WORK REQUIRED -
Produce an exact copy of the data below.

GIVEN INFORMATION section start

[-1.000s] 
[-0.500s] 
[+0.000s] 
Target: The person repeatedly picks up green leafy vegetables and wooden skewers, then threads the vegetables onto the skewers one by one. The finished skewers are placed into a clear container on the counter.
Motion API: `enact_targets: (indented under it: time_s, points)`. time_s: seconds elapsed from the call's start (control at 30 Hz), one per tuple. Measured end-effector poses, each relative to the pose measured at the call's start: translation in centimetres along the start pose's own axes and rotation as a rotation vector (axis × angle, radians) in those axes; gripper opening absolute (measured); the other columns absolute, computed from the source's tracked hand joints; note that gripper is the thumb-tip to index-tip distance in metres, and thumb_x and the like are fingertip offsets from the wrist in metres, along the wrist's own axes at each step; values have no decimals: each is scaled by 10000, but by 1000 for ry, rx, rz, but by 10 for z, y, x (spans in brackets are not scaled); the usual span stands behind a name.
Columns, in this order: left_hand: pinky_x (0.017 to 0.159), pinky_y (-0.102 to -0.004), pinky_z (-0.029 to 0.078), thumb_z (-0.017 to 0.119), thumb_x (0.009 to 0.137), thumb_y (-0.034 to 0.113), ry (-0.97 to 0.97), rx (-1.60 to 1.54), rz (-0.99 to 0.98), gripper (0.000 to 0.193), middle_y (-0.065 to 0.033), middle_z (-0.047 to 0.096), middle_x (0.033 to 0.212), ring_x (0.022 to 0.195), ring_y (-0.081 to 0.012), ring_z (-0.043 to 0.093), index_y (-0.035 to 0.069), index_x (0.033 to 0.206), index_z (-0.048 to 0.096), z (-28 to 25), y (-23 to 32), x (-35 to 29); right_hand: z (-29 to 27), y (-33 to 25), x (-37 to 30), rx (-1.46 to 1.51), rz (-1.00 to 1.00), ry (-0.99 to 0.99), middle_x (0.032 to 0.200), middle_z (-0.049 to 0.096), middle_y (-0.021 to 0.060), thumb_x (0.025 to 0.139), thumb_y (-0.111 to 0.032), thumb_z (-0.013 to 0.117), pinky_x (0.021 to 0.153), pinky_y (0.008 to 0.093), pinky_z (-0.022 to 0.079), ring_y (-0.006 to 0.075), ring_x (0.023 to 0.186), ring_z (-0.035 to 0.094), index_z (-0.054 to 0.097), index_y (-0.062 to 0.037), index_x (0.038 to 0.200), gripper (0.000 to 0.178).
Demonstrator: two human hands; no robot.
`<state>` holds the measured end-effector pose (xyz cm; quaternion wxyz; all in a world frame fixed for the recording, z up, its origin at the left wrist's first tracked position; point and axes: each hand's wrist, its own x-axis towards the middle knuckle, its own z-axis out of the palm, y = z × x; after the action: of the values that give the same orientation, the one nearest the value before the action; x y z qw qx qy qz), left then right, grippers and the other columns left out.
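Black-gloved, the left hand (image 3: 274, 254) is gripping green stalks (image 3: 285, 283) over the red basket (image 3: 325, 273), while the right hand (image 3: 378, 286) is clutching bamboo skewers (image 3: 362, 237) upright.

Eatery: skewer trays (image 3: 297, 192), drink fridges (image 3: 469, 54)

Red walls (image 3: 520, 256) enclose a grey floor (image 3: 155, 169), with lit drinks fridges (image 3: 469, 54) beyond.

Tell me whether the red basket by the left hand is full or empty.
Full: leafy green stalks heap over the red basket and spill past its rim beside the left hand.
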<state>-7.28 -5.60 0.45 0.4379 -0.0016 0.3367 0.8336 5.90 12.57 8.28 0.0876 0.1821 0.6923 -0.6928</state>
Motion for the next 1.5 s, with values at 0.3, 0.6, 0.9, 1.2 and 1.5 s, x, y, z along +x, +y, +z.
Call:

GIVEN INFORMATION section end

EXERCISE RESPONSE -
[-1.000s] 
[-0.500s] 
[+0.000s] 
Target: The person repeatedly picks up green leafy vegetables and wooden skewers, then threads the vegetables onto the skewers one by one. The finished skewers are placed into a clear container on the counter.
Motion API: `enact_targets: (indented under it: time_s, points)`. time_s: seconds elapsed from the call's start (control at 30 Hz), one per tuple. Measured end-effector poses, each relative to the pose measured at the call's start: translation in centimetres along the start pose's own axes and rotation as a rotation vector (axis × angle, radians) in those axes; gripper opening absolute (measured); the other columns absolute, computed from the source's tracked hand joints; note that gripper is the thumb-tip to index-tip distance in metres, and thumb_x and the like are fingertip offsets from the wrist in metres, along the wrist's own axes at each step; values have no decimals: each is scaled by 10000, but by 1000 for ry, rx, rz, but by 10 for z, y, x (spans in brackets are not scaled); the usual span stands behind a name.
Columns, in this order: left_hand: pinky_x (0.017 to 0.159), pinky_y (-0.102 to -0.004), pinky_z (-0.029 to 0.078), thumb_z (-0.017 to 0.119), thumb_x (0.009 to 0.137), thumb_y (-0.034 to 0.113), ry (-0.97 to 0.97), rx (-1.60 to 1.54), rz (-0.99 to 0.98), gripper (0.000 to 0.193), middle_y (-0.065 to 0.033), middle_z (-0.047 to 0.096), middle_x (0.033 to 0.212), ring_x (0.022 to 0.195), ring_y (-0.081 to 0.012), ring_z (-0.043 to 0.093), index_y (-0.035 to 0.069), index_x (0.033 to 0.206), index_z (-0.048 to 0.096), z (-28 to 25), y (-23 to 32), x (-35 to 29); right_hand: z (-29 to 27), y (-33 to 25), x (-37 to 30), rx (-1.46 to 1.51), rz (-1.00 to 1.00), ry (-0.99 to 0.99), middle_x (0.032 to 0.200), middle_z (-0.049 to 0.096), middle_y (-0.021 to 0.060), thumb_x (0.025 to 0.139), thumb_y (-0.111 to 0.032), thumb_z (-0.013 to 0.117), pinky_x (0.021 to 0.153), pinky_y (0.008 to 0.093), pinky_z (-0.022 to 0.079), ring_y (-0.006 to 0.075), ring_x (0.023 to 0.186), ring_z (-0.035 to 0.094), index_z (-0.054 to 0.097), index_y (-0.062 to 0.037), index_x (0.038 to 0.200), gripper (0.000 to 0.178).
Demonstrator: two human hands; no robot.
`<state>` holds the measured end-effector pose (xyz cm; quaternion wxyz; all in a world frame fixed for the recording, z up, its origin at the left wrist's first tracked position; point and axes: each hand's wrist, its own x-axis towards the middle knuckle, its own z-axis out of the palm, y = z × x; after the action: of the values that give the same orientation, the one nearest the value before the action; x y z qw qx qy qz), left then right, grippers and the other columns left out.
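Black-gloved, the left hand (image 3: 274, 254) is gripping green stalks (image 3: 285, 283) over the red basket (image 3: 325, 273), while the right hand (image 3: 378, 286) is clutching bamboo skewers (image 3: 362, 237) upright.

Eatery: skewer trays (image 3: 297, 192), drink fridges (image 3: 469, 54)

Red walls (image 3: 520, 256) enclose a grey floor (image 3: 155, 169), with lit drinks fridges (image 3: 469, 54) beyond.

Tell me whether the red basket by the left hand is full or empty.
Full: leafy green stalks heap over the red basket and spill past its rim beside the left hand.
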<state>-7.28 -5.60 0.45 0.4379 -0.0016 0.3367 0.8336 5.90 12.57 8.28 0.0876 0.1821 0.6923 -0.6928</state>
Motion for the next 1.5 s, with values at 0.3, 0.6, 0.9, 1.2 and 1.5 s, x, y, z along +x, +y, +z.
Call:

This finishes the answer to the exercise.